Problem details:
Count up the lines below where the word "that" shows up, and respond with the number alone.

○ ○ ○ ○ ○

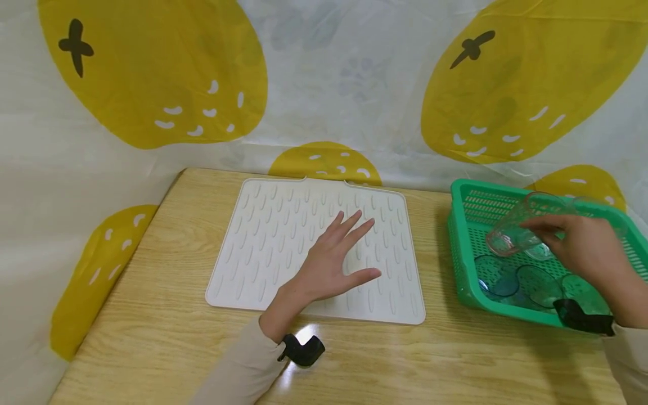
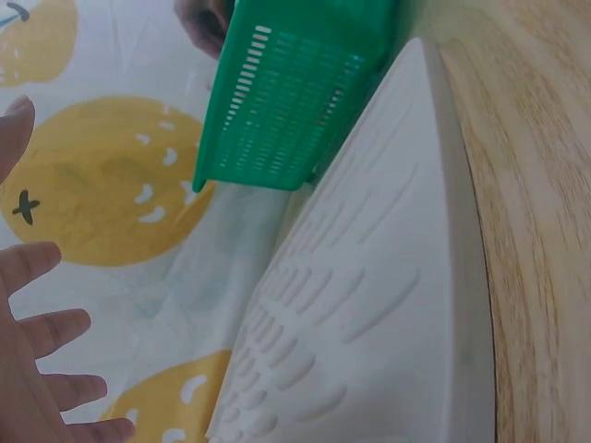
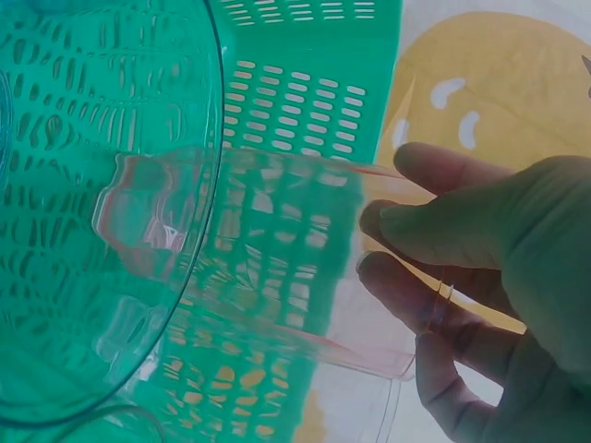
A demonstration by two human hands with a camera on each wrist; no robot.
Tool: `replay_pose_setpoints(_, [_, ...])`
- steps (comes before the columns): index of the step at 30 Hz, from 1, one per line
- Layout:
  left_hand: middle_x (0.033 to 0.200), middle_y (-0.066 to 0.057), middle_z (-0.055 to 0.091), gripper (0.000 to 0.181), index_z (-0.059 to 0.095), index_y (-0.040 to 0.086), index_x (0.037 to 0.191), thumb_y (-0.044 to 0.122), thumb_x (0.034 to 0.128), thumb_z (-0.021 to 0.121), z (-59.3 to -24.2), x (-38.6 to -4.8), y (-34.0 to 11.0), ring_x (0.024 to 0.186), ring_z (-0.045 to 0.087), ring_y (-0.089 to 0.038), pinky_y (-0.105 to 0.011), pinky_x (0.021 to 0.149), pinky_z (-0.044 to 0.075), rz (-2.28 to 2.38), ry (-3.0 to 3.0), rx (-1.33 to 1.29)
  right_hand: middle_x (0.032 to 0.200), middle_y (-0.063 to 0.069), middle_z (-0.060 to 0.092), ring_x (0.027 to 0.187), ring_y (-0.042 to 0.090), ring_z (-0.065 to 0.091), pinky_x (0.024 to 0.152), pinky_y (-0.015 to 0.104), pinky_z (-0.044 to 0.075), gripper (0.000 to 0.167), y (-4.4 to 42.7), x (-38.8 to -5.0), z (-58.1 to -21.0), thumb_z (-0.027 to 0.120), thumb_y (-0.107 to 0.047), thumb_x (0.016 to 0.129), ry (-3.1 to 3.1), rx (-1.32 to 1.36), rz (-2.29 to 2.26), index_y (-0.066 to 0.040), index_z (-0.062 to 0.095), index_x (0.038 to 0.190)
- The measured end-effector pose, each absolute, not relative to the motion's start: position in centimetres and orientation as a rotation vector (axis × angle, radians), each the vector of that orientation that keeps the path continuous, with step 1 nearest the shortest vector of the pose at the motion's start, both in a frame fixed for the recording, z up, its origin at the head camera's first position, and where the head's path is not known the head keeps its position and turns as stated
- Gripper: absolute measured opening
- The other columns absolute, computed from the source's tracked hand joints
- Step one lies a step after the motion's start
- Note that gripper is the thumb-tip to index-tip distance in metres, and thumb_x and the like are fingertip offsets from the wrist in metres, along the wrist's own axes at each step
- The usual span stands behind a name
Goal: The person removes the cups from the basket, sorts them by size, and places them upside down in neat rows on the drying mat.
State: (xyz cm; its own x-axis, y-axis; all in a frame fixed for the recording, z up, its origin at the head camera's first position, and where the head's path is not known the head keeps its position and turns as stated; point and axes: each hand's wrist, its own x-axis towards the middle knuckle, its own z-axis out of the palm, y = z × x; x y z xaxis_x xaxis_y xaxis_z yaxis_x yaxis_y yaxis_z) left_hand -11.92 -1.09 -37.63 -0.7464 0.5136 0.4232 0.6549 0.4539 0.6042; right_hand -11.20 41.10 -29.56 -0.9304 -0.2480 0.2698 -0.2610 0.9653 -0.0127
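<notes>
My right hand point(image 1: 589, 244) pinches the rim of a clear, pink-tinted drinking glass point(image 1: 513, 228) between thumb and fingers. The glass is tilted inside a green plastic basket point(image 1: 458, 253). In the right wrist view, the ridged wall of the glass point(image 3: 268, 254) shows beside a large round clear rim. My left hand point(image 1: 329, 267) is held over a white ridged drying mat point(image 1: 253, 247), its fingers spread and nothing in them. Those spread fingers point(image 2: 57, 330) also appear in the left wrist view, apart from the mat.
Inside the basket lie several more clear glass pieces, among them a bluish bowl or cup point(image 1: 496, 275). A wood-grain table point(image 1: 162, 315) carries mat and basket. Behind stands a white curtain point(image 1: 344, 84) with yellow fruit prints.
</notes>
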Motion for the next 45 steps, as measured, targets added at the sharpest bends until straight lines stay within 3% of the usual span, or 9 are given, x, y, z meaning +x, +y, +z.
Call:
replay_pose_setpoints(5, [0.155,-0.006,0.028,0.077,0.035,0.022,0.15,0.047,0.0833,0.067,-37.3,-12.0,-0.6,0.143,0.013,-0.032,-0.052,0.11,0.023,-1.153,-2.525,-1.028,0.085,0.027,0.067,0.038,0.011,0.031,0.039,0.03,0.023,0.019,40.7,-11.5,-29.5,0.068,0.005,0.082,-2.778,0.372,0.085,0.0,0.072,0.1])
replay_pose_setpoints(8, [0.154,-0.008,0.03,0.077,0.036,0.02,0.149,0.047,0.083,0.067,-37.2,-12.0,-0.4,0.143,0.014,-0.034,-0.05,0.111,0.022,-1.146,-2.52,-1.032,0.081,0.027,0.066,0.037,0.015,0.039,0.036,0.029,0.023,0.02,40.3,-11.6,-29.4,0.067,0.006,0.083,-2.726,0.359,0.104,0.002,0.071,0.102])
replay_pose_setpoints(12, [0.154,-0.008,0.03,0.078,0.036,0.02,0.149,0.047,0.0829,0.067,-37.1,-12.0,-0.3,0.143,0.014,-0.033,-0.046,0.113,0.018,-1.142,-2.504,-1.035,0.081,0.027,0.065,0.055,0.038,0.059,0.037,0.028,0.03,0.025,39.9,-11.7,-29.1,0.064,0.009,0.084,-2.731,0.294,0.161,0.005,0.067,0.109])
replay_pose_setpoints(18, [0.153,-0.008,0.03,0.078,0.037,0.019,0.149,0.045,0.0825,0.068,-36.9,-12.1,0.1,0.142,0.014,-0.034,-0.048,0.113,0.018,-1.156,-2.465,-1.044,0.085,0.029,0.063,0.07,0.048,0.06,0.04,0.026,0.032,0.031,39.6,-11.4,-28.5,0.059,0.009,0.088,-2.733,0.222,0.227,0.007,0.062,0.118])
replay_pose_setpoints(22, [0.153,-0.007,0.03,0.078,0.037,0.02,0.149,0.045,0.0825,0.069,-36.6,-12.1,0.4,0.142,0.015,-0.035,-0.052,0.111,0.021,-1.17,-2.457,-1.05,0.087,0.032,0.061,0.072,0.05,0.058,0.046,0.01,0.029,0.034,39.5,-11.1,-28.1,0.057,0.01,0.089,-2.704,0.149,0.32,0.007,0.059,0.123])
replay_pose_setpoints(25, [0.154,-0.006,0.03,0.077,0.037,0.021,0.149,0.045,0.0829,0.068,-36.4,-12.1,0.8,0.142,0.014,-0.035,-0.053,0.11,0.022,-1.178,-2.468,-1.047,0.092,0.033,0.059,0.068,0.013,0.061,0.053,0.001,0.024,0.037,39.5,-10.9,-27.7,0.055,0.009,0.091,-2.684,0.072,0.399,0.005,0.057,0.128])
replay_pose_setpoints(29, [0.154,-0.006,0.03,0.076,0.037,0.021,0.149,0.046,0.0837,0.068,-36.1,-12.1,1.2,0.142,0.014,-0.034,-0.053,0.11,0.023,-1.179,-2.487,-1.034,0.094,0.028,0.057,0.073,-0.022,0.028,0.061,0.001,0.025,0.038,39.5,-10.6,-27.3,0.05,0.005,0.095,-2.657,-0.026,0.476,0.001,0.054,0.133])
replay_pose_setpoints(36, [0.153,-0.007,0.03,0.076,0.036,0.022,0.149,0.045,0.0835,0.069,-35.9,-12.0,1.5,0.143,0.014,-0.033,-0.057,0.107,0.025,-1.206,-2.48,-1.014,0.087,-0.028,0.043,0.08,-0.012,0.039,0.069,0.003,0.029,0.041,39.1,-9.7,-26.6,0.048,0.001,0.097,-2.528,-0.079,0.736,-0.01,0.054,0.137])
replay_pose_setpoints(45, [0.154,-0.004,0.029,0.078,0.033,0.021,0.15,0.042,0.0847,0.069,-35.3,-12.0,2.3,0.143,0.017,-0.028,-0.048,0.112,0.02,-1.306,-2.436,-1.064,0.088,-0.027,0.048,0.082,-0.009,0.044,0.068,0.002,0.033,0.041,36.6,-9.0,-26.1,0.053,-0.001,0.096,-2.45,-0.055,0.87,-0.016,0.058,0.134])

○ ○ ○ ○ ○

Answer space:
2